> _Provided material_
□ □ □ □ □ □ □

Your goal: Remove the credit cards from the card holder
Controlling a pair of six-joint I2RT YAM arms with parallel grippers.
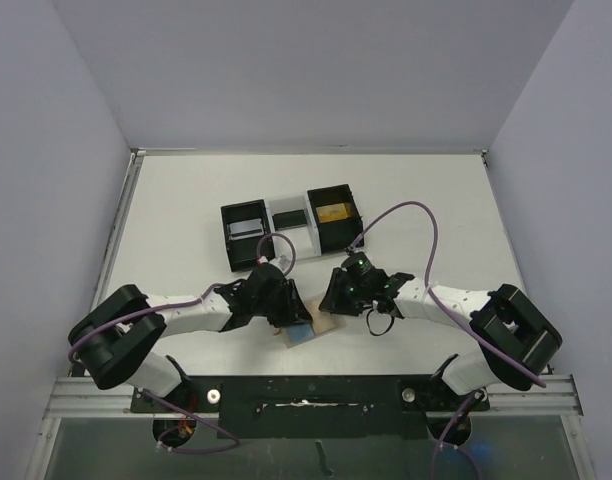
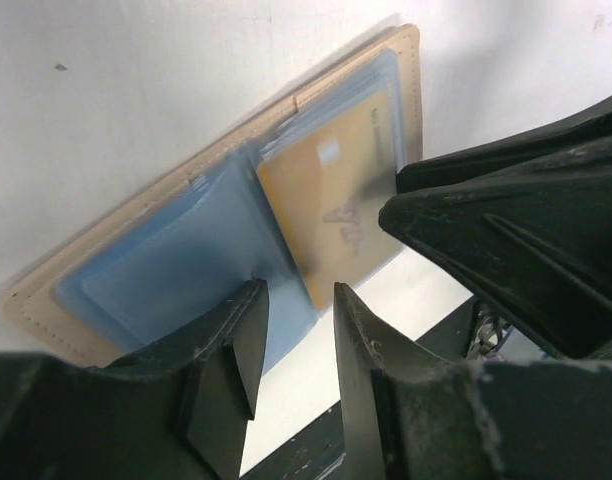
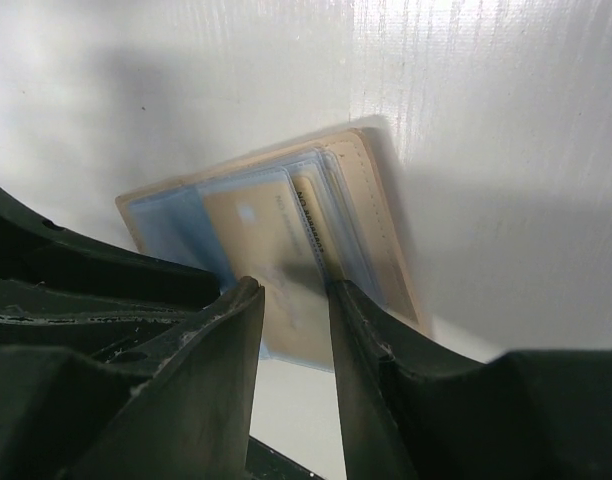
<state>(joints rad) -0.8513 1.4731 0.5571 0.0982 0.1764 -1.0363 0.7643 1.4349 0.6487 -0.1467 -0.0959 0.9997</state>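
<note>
**Q:** What does the top view show, largest item first?

**A:** The white table comes first. A three-compartment tray stands toward 12 o'clock. The card holder lies opened flat toward 6 o'clock, close to the near edge. The arms converge on it, the left from about 10 o'clock and the right from about 1 o'clock.

**Q:** And the claws and cards?

**A:** The left gripper is released, its jaws parted astride the near edge of the light blue card. The right gripper has its jaws narrowly apart over the edge of the gold card. Whether it pinches that card cannot be told. Both cards sit inside the holder, one in each half.

**Q:** Which step is this, and what comes next?

**A:** By judgement, extraction is only beginning and no card is out yet. The next move calls for the left jaws to close on the blue card's exposed edge. They should then draw it straight along the pocket while the holder is kept from sliding. The thin edge offers little purchase.
</note>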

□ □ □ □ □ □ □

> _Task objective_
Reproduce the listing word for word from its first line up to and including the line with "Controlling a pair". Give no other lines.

> _Result of the task_
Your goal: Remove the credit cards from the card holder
Controlling a pair of six-joint I2RT YAM arms with parallel grippers.

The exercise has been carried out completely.